Now, I do have to warn you of something—something prosaic that nobody likes talking about when they’re talking about writing but that we all think about:
Ratings.
We all look at GoodReads, we all try to ignore amazon.com—but that doesn’t stop the frustration with novella ratings from trying to claw its way inside our assumed cloak of indifference. The fact is, English majors were really the only people paying attention during sophomore language arts class when the teachers were trying to drill Freytag’s pyramid into our pointy little heads.
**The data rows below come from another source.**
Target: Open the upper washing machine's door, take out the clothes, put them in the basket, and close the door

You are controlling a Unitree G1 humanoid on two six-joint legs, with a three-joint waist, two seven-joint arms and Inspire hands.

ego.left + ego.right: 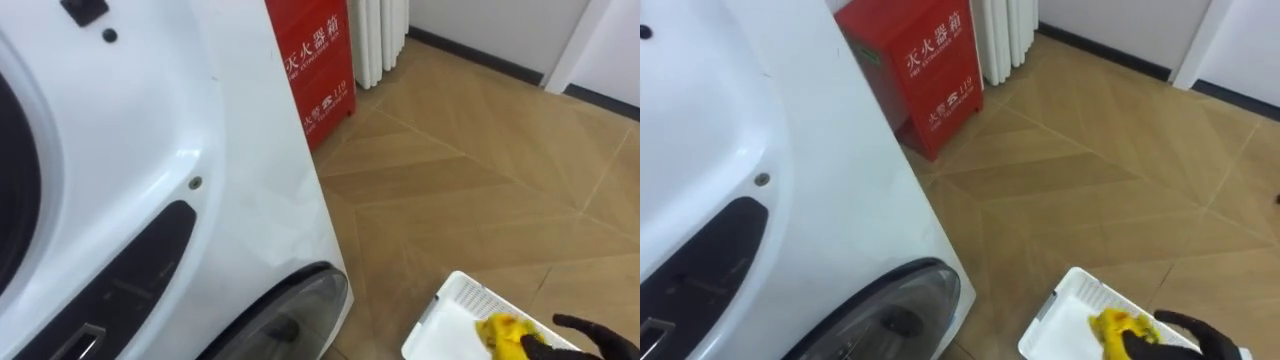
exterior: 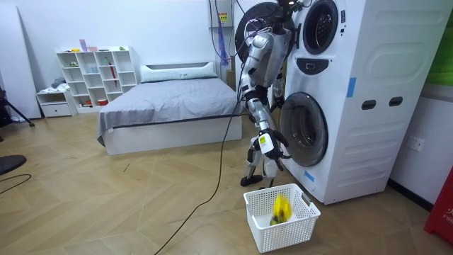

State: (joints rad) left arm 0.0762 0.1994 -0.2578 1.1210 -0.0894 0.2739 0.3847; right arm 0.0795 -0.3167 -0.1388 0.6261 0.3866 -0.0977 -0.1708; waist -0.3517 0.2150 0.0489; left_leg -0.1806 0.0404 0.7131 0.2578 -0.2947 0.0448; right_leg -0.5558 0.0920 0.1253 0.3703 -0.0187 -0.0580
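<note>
With fingers loose and empty, the right hand point(image 1: 592, 328) should lift clear once the cloth point(image 1: 505, 335) settles inside the basket point(image 1: 452, 298).

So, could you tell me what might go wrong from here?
1. The yellow cloth stands as high as the rim of the basket; it might spill over if bumped.
2. The right hand hangs above the basket, beside the washing machine's round door; swinging back could clip it.
3. The basket sits close to where the robot stands, so a step may knock it.
</note>
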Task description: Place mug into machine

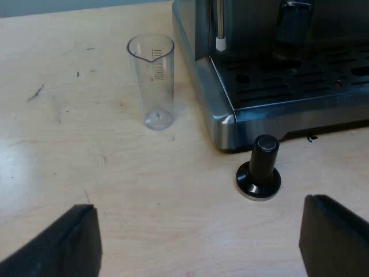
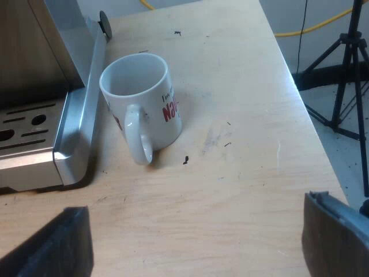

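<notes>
A white mug [image 2: 141, 104] with red and black lettering stands upright on the wooden table, close beside the espresso machine's drip tray [image 2: 34, 144], its handle turned toward my right gripper [image 2: 196, 242]. That gripper is open and hangs a short way back from the mug, nothing between its fingers. My left gripper [image 1: 199, 242] is open too, over bare table near a tamper with a black knob [image 1: 259, 173]. The tamper stands just off the corner of the machine's steel base [image 1: 230, 124]. The slotted drip tray [image 1: 288, 81] sits under the machine's front.
A clear measuring glass [image 1: 153, 81] stands upright beside the machine's side wall. A steam wand [image 1: 219, 26] hangs over the tray. The table's edge [image 2: 300, 98] runs past the mug, with a tripod [image 2: 346, 86] and a yellow cable on the floor beyond.
</notes>
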### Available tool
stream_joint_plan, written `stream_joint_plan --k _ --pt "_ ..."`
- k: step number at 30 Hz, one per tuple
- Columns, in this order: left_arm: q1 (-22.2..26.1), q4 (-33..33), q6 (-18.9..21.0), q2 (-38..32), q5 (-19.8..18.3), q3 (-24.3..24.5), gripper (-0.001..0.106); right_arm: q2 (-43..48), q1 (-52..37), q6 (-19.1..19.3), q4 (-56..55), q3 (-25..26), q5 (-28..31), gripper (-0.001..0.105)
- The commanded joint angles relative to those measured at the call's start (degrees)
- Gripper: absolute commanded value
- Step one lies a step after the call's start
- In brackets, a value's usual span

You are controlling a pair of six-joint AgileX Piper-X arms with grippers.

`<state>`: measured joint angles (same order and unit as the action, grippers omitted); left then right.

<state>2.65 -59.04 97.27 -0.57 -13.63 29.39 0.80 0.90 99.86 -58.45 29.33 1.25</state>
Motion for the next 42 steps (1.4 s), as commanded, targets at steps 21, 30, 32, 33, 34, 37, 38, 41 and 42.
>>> stream_joint_plan --k 21,30,32,33,34,37,38,41,42 --pt "-1.35 0.86 0.22 -7.84 -2.44 0.1 0.072 2.12 -0.04 1.13 0.77 0.17 0.23 0.085" --pt "-5.77 -0.9 1.27 -4.91 -2.43 2.15 0.072 -0.18 -0.04 1.92 -2.57 2.76 0.23 0.085" --pt "-6.42 -2.11 1.26 -2.52 -2.43 3.69 0.072 -1.83 -0.04 1.92 -3.65 4.53 0.23 0.085" --pt "-6.5 -2.33 1.26 -1.74 -2.43 4.13 0.072 -2.12 -0.04 1.92 -3.81 5.02 0.23 0.085" --pt "-6.67 -2.46 1.26 -0.06 -2.66 5.19 0.072 -3.02 -0.04 1.92 -4.01 6.09 0.23 0.085" --pt "-6.83 -2.32 1.26 3.27 -4.04 7.51 0.072 -5.29 -0.04 1.92 -4.16 8.69 0.23 0.085" --pt "-6.83 -2.43 1.26 4.67 -4.15 8.57 0.072 -6.48 -0.04 1.92 -4.51 10.17 0.23 0.085" --pt "-7.02 -2.46 1.41 7.69 -4.15 10.79 0.072 -8.96 -0.04 1.92 -5.78 12.95 0.23 0.085" --pt "-7.15 -2.32 1.56 8.38 -4.15 11.33 0.072 -9.52 -0.04 1.92 -6.13 13.63 0.23 0.085"
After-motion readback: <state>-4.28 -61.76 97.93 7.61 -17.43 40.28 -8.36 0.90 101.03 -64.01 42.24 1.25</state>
Most of our readers aren’t reading from a driving will to appreciate literary merit, they’re reading to be entertained, and even the most perfect, most preciously turned out short story is going to get shortchanged by the review systems that are used now. There will be comments like, “rushed the ending” or “felt underdeveloped to me” or “the characters needed more fleshing out” or even “needed more/less sex in such a short work”. It’s inevitable.
But that doesn’t mean we did a bad job. We wrote a short story. We fit the essentials of exposition, conflicts, rising action, climax, denouement, character development, setting, and theme into an externally limited frame and made the picture pretty to boot. If the story was entertaining and the characters felt real and, most importantly, if the theme rang true, we have done our homage to Edgar Allan Poe, Washington Irving, Kurt Vonnegut, and Ernest Hemmingway.
We’ve encapsulated the universe in a grain of sand, and lived to write again.